▶ _YOUR OBJECTIVE_
Begin at the first line of the data and copy each line through the one containing "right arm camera", that line included, with no pictures.

▶ _COLLECTED MATERIAL_
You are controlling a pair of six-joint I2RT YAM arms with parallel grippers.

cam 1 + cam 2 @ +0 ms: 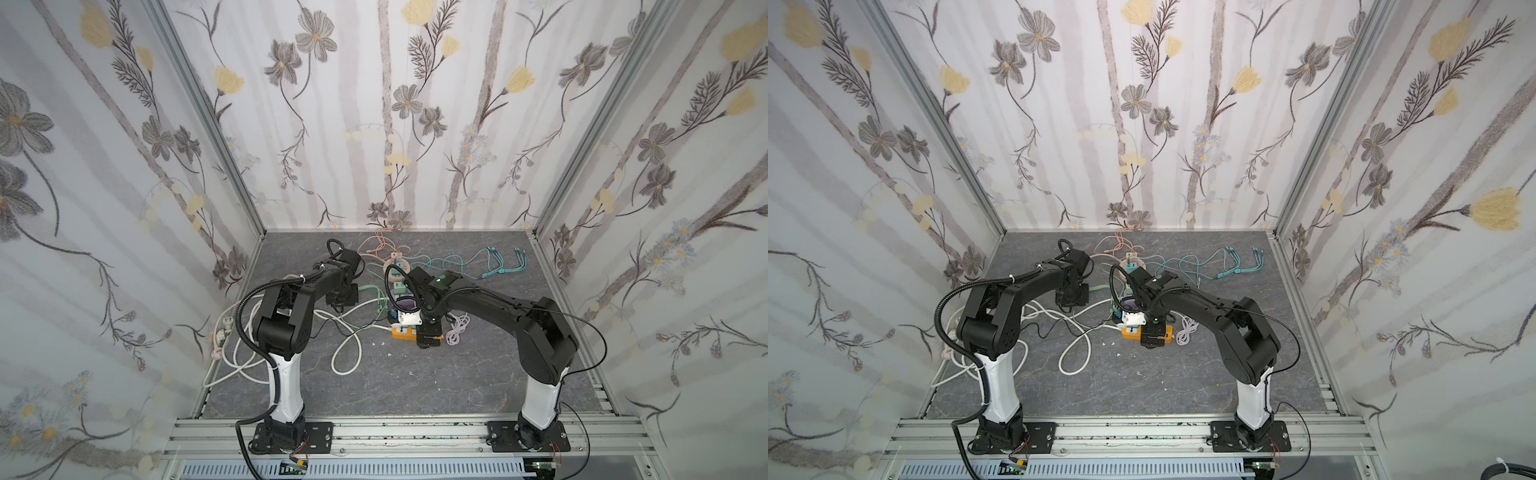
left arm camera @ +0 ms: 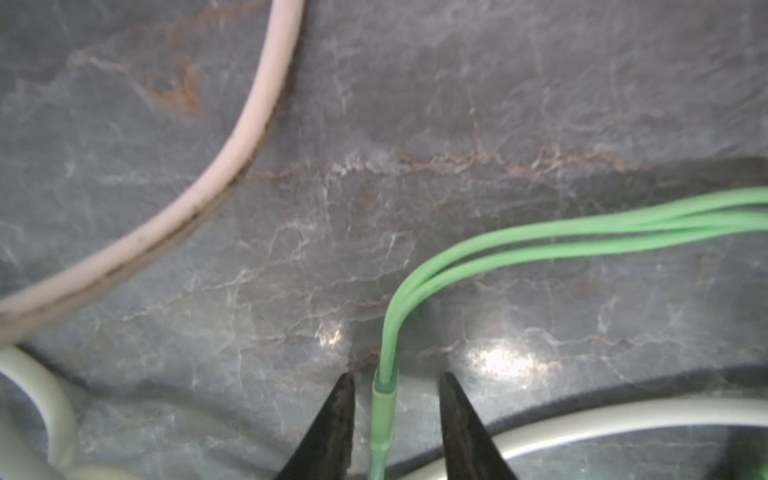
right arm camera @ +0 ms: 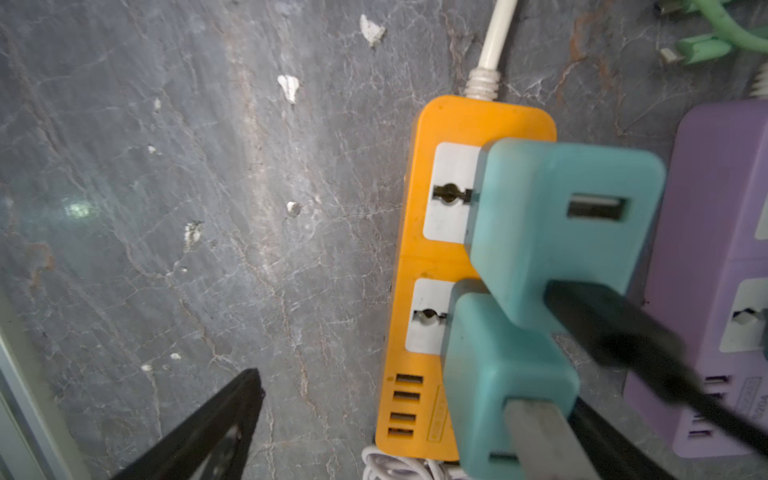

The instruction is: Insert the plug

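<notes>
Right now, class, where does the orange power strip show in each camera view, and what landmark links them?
In both top views: orange power strip mid-table, partly under the right arm.
Left wrist: absent; only the green plug in the left hand.
Right wrist: the strip mid-picture, beneath two teal adapters.
Landmark: coiled white cable at the strip's end.

Three white walls carry grey-and-yellow floral print; silver aluminium corner posts frame them; dark grey marble-patterned floor shows bright glare spots.

Even overhead light — blurred wrist views, glare on tabletop
</notes>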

▶ _EXERCISE RESULT_
You are controlling a pair of six-joint I2RT YAM arms with parallel grippers.

cam 1 + cam 2 @ +0 ms: 
left arm camera @ +0 ms: 
right arm camera @ +0 ms: 

The exercise is done now.